Filósofo, podcaster do Machinecast, brisador por natureza, nerd por vocação, e viciado em cultura pop por opção. Em dias normais uma pessoa normal.

  • Marcos Valle

    Ótimo artigo, Edu. Nessa abordagem, como ficaria a visão de Lex sobre o
    Batman? Afinal, ele não tem poderes, seria outro Übermensch como o
    próprio Lex?

    • Edu Filhote Henrique

      Valeu Marcos, muito obrigado por ter lido, meu amigo!!!
      Vamos à sua resposta!!!

      O Batman não seria um Ubermasch como Lex, porque, para o Lex, ele é o único!
      Lex de certa forma “respeita” o Batman como um adversário no mesmo nível, porém ele vê no vigilante uma contribuição para a doença.
      O Batman não faz o que faz, e como faz, buscando a salvação da humanidade ou a iluminação pessoal. Ele busca, como os outros heróis, sanar o problema, e não acabar com ele de vez.
      O Batman estaria mais para o “homem primitivo” de John Locke que para o “além-homem” do Nietszche!

  • Fabiana Murray

    Edu que artigo maravilha! Brisei legal na ideia. Liderança é bem assim mesmo, e você tem que tomar bastante cuidado para de líder virar um tirano.

    • Edu Filhote Henrique

      Brigadão Fabi!!!!! Muito muito obrigado!!!
      Sim, é bem verdade!!! E o Lex é um dos melhores exemplos do gênero!

  • Darley Santos

    Interessante e super válido esse paralelo entre esses argumentos filosóficos e a história de Lex Luthor, e os autores referenciados perfeitamente cabíveis na visão de mundo do personagem. Na parte sobre Maquiavel, no entanto, um pensamento me fez acabar vazando para o mundo real, que foi enxergar Lex Luthor como os Estados Unidos da América e seu papel intervencionista enquanto maior potência militar e econômica, pois fica o dilema – qual o papel de alguém que está à frente dos demais perante os problemas da humanidade?

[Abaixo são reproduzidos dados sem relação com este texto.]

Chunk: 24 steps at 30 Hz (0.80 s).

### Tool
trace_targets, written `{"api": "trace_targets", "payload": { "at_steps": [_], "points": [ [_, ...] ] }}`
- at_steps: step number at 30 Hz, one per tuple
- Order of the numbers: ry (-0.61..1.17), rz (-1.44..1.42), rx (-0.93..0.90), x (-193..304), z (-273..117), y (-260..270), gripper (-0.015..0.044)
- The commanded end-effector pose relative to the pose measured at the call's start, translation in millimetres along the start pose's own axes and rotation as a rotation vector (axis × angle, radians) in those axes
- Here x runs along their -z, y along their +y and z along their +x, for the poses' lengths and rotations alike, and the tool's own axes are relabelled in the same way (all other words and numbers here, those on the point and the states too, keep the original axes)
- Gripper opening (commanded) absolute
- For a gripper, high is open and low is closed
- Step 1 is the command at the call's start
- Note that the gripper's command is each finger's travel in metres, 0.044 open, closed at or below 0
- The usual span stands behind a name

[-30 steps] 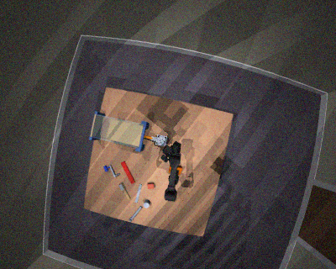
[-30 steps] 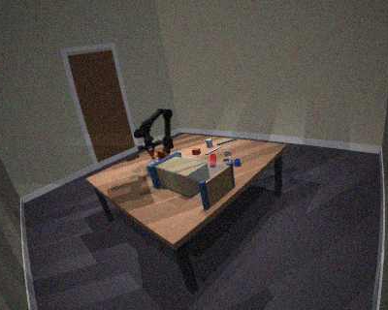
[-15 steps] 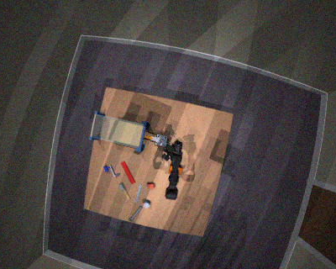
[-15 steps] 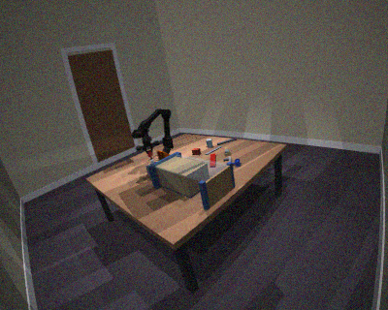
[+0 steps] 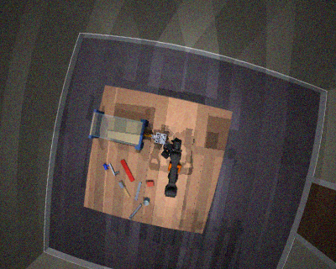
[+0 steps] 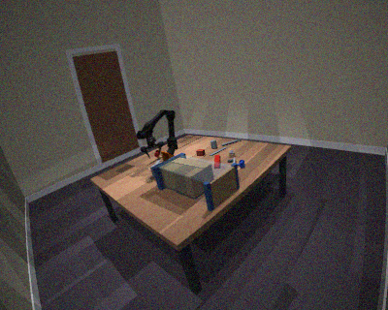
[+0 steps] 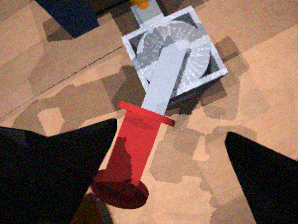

    • Edu Filhote Henrique

      Excelente questão menino Darley! Segundo Maquiavel, é dever do detentor do poder exercê-lo em função do bem maior! Quando colocamos esse mérito no mundo atual, encostamos no problema da Globalização: por um lado, é dever do Estado zelar pelo seu território e sua população, porém não vivemos mais em um mundo “isolado”, logo as influências de um ultrapassam barreiras de outros, e com isso, surge a questão: até quando um Estado é resposnável por sua influência em outros Estados Soberanos?

      E muito obrigado por ler e ter curtido!